FPF’s Policy Counsel Tatiana Rice raised the following issues for the Agency on automated decision-making:
Consumers’ rights of access for ADM should center on systems that directly and meaningfully impact individuals’ lives, such as those that affect financial opportunities, housing, or employment. The standard “legal or similarly significant effects” has the benefit of capturing high-risk use cases, while encouraging interoperability with global frameworks, such as existing guidance and case law under Article 22 of the General Data Protection Regulation (GDPR).
Explainability is a crucial principle for developing trustworthy automated systems, and information about ADM should be meaningful and understandable to the average consumer. As a starting point, the Agency should draw from the National Institute of Science and Technology’s Principles for Explainable Artificial Intelligence, which describe ways in which explainable systems should (1) provide an explanation; (2) be understandable to its’ intended end-users; (3) be accurate; and (4) operate within its knowledge limits, or the conditions for which it was designed.
All consumer rights of access should be inclusive and reflective of California’s diverse population, including those who are non-English speaking, differently abled, and lack consistent access to broadband.
Purpose Limitation. The California Privacy Rights Act requires businesses to disclose the purposes for which the personal information they collect will be used, and prohibits them from collecting additional categories of personal information, or using the personal information collected, for additional purposes that are “incompatible with the disclosed purpose for which the personal information was collected,” without giving additional notice. 1798.100(a)(1).
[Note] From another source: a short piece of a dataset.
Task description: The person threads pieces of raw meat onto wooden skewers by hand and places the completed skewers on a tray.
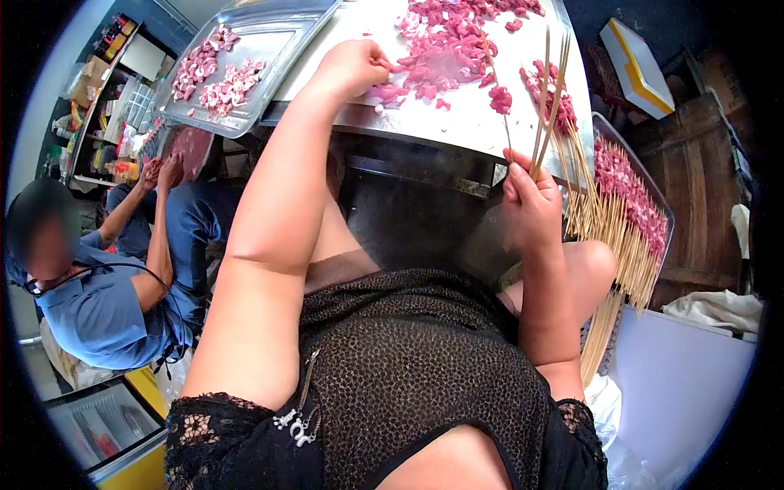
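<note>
My right hand (531, 200) is closed around several thin wooden skewers (552, 106) near the table's front edge. One of them carries chunks of red meat (500, 100) partway up; the others in my grip look bare. My left hand (351, 67) is at the left edge of a heap of cut raw meat (445, 53), its fingers pinched on a small pink piece of meat (395, 69). The fingertips partly hide that piece. Finished-looking meat skewers (555, 102) lie on the table to the right of my right hand.
A metal tray (260, 102) with two piles of pale meat stands at the left. Right of the table, another tray (668, 204) holds many meat skewers, their sticks pointing toward me. A co-worker in a blue shirt (102, 314) sits at the left, hands together near a reddish container (194, 151).
</note>
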The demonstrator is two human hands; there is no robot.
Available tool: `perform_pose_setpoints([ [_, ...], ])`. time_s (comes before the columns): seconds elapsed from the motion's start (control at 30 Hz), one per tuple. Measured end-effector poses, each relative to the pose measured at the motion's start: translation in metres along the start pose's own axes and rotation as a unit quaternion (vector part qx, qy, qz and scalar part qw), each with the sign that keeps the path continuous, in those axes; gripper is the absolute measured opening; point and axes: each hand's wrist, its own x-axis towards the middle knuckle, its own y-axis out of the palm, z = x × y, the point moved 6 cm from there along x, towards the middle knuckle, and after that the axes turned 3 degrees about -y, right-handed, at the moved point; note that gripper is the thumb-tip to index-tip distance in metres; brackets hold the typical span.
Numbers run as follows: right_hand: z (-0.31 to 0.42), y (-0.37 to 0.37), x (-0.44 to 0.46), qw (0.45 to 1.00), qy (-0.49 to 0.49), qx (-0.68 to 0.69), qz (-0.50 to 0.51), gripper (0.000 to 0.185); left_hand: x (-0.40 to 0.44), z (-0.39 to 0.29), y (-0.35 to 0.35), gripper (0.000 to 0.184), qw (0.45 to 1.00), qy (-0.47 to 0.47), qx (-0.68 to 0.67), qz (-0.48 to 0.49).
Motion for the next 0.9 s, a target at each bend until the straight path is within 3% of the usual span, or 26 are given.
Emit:
perform_pose_setpoints([
  [0.1,0.001,-0.003,-0.001,1.0,0.0,0.001,0.005,0.026,-0.003,0.008,-0.015,0.015,0.983,-0.028,-0.179,-0.033],
  [0.13,0.002,-0.002,-0.001,1.0,-0.002,-0.002,0.007,0.026,-0.003,0.009,-0.014,0.015,0.983,-0.029,-0.178,-0.032],
  [0.2,0.002,0.0,-0.002,1.0,-0.008,-0.005,0.014,0.026,-0.006,0.008,-0.016,0.012,0.938,-0.038,-0.341,-0.044],
  [0.33,0.001,0.001,-0.001,1.0,-0.001,-0.009,0.027,0.026,0.001,0.003,-0.015,0.016,0.914,-0.006,-0.405,-0.037],
  [0.4,0.0,0.001,-0.001,1.0,-0.003,-0.01,0.025,0.026,0.002,0.008,-0.011,0.019,0.915,-0.007,-0.402,-0.034],
  [0.47,0.0,0.002,-0.001,1.0,-0.006,-0.01,0.025,0.026,0.006,0.026,-0.013,0.024,0.974,-0.067,-0.194,-0.094],
  [0.5,0.0,0.002,-0.001,1.0,-0.007,-0.012,0.019,0.026,0.01,0.035,-0.01,0.028,0.985,-0.12,-0.114,-0.053],
  [0.53,0.0,0.002,-0.002,1.0,-0.008,-0.012,0.016,0.026,0.01,0.04,-0.012,0.028,0.985,-0.121,-0.114,-0.054],
  [0.6,0.0,0.002,-0.002,1.0,-0.008,-0.015,0.009,0.025,0.007,0.034,-0.026,0.027,0.987,-0.056,-0.015,-0.149],
  [0.77,0.0,0.001,-0.001,1.0,-0.005,-0.013,0.02,0.025,-0.004,0.021,-0.034,0.029,0.985,-0.073,-0.053,-0.146],
  [0.83,0.0,0.001,-0.002,1.0,-0.003,-0.014,0.018,0.025,-0.003,0.012,-0.033,0.024,0.976,0.009,-0.078,-0.202],
  [0.9,-0.001,0.002,-0.002,1.0,-0.002,-0.016,0.017,0.025,0.001,0.001,-0.026,0.024,0.975,0.029,-0.093,-0.198],
])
As a general business obligation, this provision reflects the principle of “purpose limitation” in the Fair Information Practices (FIPs), and was discussed on Thursday, May 5th.
FPF’s Director of Legislative Research & Analysis Stacey Gray raised the following issues for the Agency on purpose limitation:
Purpose limitation is a fundamental principle of the Fair Information Practices (FIPs) that serves to protect individual and societal privacy interests without relying solely on individual consent management – as such, we encourage the Agency to ensure that it is respected and provide robust guidance on its provisions.
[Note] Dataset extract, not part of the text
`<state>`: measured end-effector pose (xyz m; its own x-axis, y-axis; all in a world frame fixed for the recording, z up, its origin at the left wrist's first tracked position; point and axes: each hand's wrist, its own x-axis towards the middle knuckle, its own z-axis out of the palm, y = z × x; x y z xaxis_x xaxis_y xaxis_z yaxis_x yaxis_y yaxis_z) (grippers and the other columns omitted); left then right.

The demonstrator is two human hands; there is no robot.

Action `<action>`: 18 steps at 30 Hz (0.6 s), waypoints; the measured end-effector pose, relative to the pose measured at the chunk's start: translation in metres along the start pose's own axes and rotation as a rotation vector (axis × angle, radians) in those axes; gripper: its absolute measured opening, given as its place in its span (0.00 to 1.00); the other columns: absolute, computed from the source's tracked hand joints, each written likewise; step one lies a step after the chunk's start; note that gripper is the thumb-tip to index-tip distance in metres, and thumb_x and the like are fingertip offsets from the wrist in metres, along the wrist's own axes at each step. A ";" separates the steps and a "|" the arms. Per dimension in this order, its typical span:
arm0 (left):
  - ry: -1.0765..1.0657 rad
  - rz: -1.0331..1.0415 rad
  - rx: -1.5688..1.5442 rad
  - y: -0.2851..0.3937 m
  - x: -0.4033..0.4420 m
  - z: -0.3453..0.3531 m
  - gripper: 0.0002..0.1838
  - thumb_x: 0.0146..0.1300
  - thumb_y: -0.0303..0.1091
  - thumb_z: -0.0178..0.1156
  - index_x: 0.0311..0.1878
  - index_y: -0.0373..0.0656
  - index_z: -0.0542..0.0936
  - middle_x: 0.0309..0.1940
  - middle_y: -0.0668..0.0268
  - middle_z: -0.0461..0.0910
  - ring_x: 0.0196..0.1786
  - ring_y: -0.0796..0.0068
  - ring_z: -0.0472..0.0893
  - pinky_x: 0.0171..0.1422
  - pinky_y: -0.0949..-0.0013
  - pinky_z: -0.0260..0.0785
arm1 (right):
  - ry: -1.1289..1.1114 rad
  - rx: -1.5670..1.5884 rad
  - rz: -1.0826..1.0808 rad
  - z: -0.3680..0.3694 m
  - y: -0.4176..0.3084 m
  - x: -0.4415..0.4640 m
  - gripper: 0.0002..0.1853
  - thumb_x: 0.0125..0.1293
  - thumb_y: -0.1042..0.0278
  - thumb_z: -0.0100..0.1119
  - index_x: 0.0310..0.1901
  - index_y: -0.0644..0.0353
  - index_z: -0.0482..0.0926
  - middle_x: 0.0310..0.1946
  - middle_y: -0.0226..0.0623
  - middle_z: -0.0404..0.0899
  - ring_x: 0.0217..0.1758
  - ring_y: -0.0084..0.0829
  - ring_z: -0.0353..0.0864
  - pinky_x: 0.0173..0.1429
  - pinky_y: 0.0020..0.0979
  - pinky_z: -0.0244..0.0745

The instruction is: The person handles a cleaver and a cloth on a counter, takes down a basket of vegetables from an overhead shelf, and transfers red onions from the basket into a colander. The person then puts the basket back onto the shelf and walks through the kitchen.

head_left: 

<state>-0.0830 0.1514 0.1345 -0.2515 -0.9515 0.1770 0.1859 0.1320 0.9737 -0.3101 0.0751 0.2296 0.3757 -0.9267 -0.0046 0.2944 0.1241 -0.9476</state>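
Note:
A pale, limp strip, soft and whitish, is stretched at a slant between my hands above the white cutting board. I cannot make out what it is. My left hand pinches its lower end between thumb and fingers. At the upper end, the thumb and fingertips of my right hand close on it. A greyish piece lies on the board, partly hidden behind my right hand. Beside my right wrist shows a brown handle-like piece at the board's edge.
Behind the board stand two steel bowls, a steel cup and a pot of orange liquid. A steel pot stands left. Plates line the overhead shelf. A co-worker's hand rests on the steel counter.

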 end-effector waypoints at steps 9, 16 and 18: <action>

“Incompatible” secondary uses of information should be interpreted strictly and include those not reasonably expected by the average person – for example, invasive profiling unrelated to providing the product or service requested by the consumer; training high-risk algorithmic systems such as facial recognition; or voluntary sharing with law enforcement.
“Compatible” secondary uses of information should include scientific, historical, or archival research in the public interest, when subjected to appropriate privacy and security safeguards.
Opt-out preference signals. Finally, the California Privacy Rights Act envisions a new class of “opt-out preference signals,” sent by browser plug-ins and similar tools to convey an individual’s request to opt-out of certain data processing. As an emerging feature of several U.S. state privacy laws, there are open technical and policy questions for how to ensure that such ‘global’ signals succeed in lowering the burdens of individual privacy self-management.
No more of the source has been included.